__Task brief__
Starting with the first line, output the data exactly through to the end.
= Beginning of Section =
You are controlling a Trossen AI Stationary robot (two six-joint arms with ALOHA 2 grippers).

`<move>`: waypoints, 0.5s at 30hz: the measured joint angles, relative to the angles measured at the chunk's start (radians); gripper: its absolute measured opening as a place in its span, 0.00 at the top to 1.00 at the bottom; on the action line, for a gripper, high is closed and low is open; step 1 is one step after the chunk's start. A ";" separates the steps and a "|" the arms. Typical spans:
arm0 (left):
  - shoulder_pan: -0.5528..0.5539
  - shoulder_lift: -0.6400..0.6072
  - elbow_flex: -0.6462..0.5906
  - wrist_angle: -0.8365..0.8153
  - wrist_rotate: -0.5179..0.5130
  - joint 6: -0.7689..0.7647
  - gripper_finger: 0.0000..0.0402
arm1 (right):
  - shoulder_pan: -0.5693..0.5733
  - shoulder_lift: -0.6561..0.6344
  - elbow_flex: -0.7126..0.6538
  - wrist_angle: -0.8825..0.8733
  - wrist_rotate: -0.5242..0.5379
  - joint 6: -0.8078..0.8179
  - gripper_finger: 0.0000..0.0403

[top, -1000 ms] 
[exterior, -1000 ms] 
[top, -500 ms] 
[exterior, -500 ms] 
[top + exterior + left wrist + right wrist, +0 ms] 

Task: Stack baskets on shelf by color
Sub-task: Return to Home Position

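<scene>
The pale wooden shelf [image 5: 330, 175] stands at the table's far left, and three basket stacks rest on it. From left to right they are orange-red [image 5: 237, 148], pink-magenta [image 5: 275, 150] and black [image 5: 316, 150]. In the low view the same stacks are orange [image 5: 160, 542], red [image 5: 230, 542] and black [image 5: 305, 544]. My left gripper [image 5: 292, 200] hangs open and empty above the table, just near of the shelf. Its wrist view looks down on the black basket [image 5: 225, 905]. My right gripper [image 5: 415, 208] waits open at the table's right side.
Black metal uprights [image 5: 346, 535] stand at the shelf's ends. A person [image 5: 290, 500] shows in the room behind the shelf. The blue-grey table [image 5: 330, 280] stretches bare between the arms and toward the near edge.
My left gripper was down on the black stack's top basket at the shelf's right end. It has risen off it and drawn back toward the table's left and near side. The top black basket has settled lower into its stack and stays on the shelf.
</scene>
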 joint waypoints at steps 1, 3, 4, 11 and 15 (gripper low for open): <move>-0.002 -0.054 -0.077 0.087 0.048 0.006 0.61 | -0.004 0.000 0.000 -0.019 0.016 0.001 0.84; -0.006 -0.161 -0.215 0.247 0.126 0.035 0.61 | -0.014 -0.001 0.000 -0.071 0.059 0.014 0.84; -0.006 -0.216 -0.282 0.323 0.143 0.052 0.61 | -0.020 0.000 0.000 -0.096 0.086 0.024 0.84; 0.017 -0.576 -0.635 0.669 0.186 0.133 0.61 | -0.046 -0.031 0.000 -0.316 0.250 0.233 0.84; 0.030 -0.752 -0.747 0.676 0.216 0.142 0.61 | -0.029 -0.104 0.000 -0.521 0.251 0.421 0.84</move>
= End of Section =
__Exercise answer__
You are controlling a Trossen AI Stationary robot (two six-joint arms with ALOHA 2 grippers).

`<move>`: waypoints, 0.5s at 30hz: the measured joint angles, relative to the angles measured at the chunk's start (radians); gripper: its absolute measured opening as a place in its span, 0.00 at the top to 1.00 at the bottom; on the action line, for a gripper, high is closed and low is open; step 1 is one step after the chunk's start. A ";" separates the steps and a "|" the arms. Typical spans:
arm0 (left):
  - shoulder_pan: -0.5528..0.5539
  - shoulder_lift: -0.6400..0.6072
  - elbow_flex: -0.6462..0.5906
  - wrist_angle: -0.8365..0.8153
  - wrist_rotate: -0.5179..0.5130
  - joint 6: -0.7689..0.7647
  - gripper_finger: 0.0000..0.0402
arm1 (right):
  - shoulder_pan: -0.5693..0.5733
  - shoulder_lift: -0.6561..0.6344
  - elbow_flex: -0.7126..0.6538
  - wrist_angle: -0.8825..0.8733
  - wrist_rotate: -0.5242..0.5379
  - joint 6: -0.8078..0.8179
  - gripper_finger: 0.0000..0.0403

[top, -1000 ms] 
[exterior, -1000 ms] 
[top, -500 ms] 
[exterior, -500 ms] 
[top + exterior + left wrist + right wrist, +0 ms] 

Task: Stack baskets on shelf by color
Sub-task: Return to Home Position

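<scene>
The pale wooden shelf [image 5: 330, 175] stands at the table's far left, and three basket stacks rest on it. From left to right they are orange-red [image 5: 237, 148], pink-magenta [image 5: 275, 150] and black [image 5: 316, 150]. In the low view the same stacks are orange [image 5: 160, 542], red [image 5: 230, 542] and black [image 5: 305, 544]. My left gripper [image 5: 292, 200] hangs open and empty above the table, just near of the shelf. Its wrist view looks down on the black basket [image 5: 225, 905]. My right gripper [image 5: 415, 208] waits open at the table's right side.
Black metal uprights [image 5: 346, 535] stand at the shelf's ends. A person [image 5: 290, 500] shows in the room behind the shelf. The blue-grey table [image 5: 330, 280] stretches bare between the arms and toward the near edge.
My left gripper was down on the black stack's top basket at the shelf's right end. It has risen off it and drawn back toward the table's left and near side. The top black basket has settled lower into its stack and stays on the shelf.
</scene>
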 joint waypoints at steps 1, 3, 4, 11 and 15 (gripper low for open): <move>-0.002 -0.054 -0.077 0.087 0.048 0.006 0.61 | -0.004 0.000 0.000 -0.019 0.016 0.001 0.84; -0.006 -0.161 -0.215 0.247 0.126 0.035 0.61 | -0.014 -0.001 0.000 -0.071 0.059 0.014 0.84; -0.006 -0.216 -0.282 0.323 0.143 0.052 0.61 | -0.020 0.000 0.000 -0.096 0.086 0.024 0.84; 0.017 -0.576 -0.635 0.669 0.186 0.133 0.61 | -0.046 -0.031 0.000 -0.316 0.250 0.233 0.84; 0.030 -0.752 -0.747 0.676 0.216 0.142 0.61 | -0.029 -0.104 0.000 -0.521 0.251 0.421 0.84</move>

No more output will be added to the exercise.